/dogstatsde

A StatsD (plus Datadog tag additions) client for Erlang

Primary LanguageErlangOtherNOASSERTION

Build Status Hex.pm

A dogstatsd client for Erlang

DogStatsD is Datadog's extension of StatsD. It adds tags to the metrics.

Configure

The defaults assume that you're running a statsd server on localhost (true if the agent is installed locally).
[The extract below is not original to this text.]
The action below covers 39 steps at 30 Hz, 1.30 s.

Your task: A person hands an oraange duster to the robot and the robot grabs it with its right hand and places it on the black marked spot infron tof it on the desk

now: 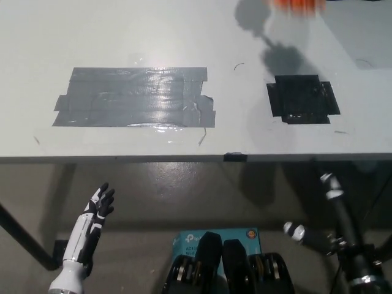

There are a number of configuration settings. You can either provide them as environment variables in ALL_CAPS or in an Erlang config file in all_lowercase.

name type default info
AGENT_ADDRESS string "localhost" Hostname or IP where we can send the StatsD UDP packets
AGENT_PORT integer 8125 Port that the StatsD agent is listening on
GLOBAL_PREFIX string "" Prefix to attach before all metric names. The . will be inserted for you
GLOBAL_TAGS map #{} Tags to attach to all metrics
SEND_METRICS boolean true Set to false when you're running tests to disable sending any metrics
VM_STATS boolean true Collect stats on the Erlang VM?
VM_STATS_DELAY integer 60000 Time in ms between collection Erlang VM stats
VM_STATS_SCHEDULER boolean true Collect stats on the scheduler?
VM_STATS_BASE_KEY string "erlang.vm" All the VM stats will begin with this prefix (after the GLOBAL_PREFIX if that is set)

Use

Erlang

  1. List dogstatsd in your rebar.config file
{dogstatsd, "<version>", {pkg, dogstatsde}}
  1. List the dogstatsd application in your *.app.src file

  2. Provide configuration as needed when starting up

  3. For VM stats, no action is needed -- they'll collect on their own as long as the application is running

  4. For custom metrics:

dogstatsd:gauge("users.active", UserCount, #{ shard => ShardId, version => Vsn })
  1. When pushing a lot of custom metrics, it can be beneficial to push them in chunks for efficiency, for example:
dogstatsd:gauge([{"users", UserTypeCount, #{ user_type => UserType }}
                 || {UserTypeCount, UserType} <- UserCounts]).

Elixir

For more details, see the example application in (examples/elixir)[examples/elixir]

  1. List dogstatsd dependency in your mix.exs file
{:dogstatsd, "~> <version>", hex: :dogstatsde}
  1. List :dogstatsd as an application in your mix.exs

  2. Provide configuration as needed when starting up

  3. For VM stats, no action is needed -- they'll collect on their own as long as the application is running

  4. For custom metrics:

:dogstatsd.gauge("users.active", user_count, %{ :shard => shard_id, :version => vsn })

VM Stats

If VM_STATS is not disabled, dogstatsd will periodically run erlang:statistics/1 and friends and collect data on the VM's performance:

name erlang call info
proc_count erlang:system_info(process_count)
proc_limit erlang:system_info(process_limit)
messages_in_queues process_info(Pid, message_queue_len) over all PIDs
modules length(code:all_loaded())
run_queue erlang:statistics(run_queue)
error_logger_queue_len process_info(Pid, message_queue_len) where Pid belongs to error_logger
memory.total erlang:memory()
memory.procs_userd erlang:memory()
memory.atom_used erlang:memory()
memory.binary erlang:memory()
memory.ets erlang:memory()
io.bytes_in erlang:statistics(io)
io.bytes_out erlang:statistics(io)
gc.count erlang:statistics(garbage_collection)
gc.words_reclaimed erlang:statistics(words_reclaimed)
reductions erlang:statistics(reductions)
scheduler_wall_time.active erlang:statistics(scheduler_wall_time) there are multiple schedulers, and the scheduler tag differentiates between them
scheduler_wall_time.total erlang:statistics(scheduler_wall_time) there are multiple schedulers, and the scheduler tag differentiates between them

screen-shot of VM stats in Datadog

Metric types

All metrics share the same signature:

-type metric_name() :: iodata().
-type metric_value() :: number().
-type metric_sample_rate() :: number().
-type metric_tags() :: map().

-spec MetricFunction(metric_name(), metric_value(), metric_sample_rate(), metric_tags()) -> ok.

Some metrics have aliases

name alias
gauge
increment counter
histogram
timing timer
set
  • The metric name is a string value with dots to separate levels of namespacing.
  • The sample rate is a number between [0.0,1.0]. This is the probability of sending a particular metric.
  • Tags are given as a map. The keys and values can be atoms, strings, or numbers.

Metric name and value are required. Sample rate defaults to 1.0. Tags defaults to an empty tag-set, but the value of GLOBAL_TAGS (which also defaults to an empty tag-set) is always merged with the passed tags.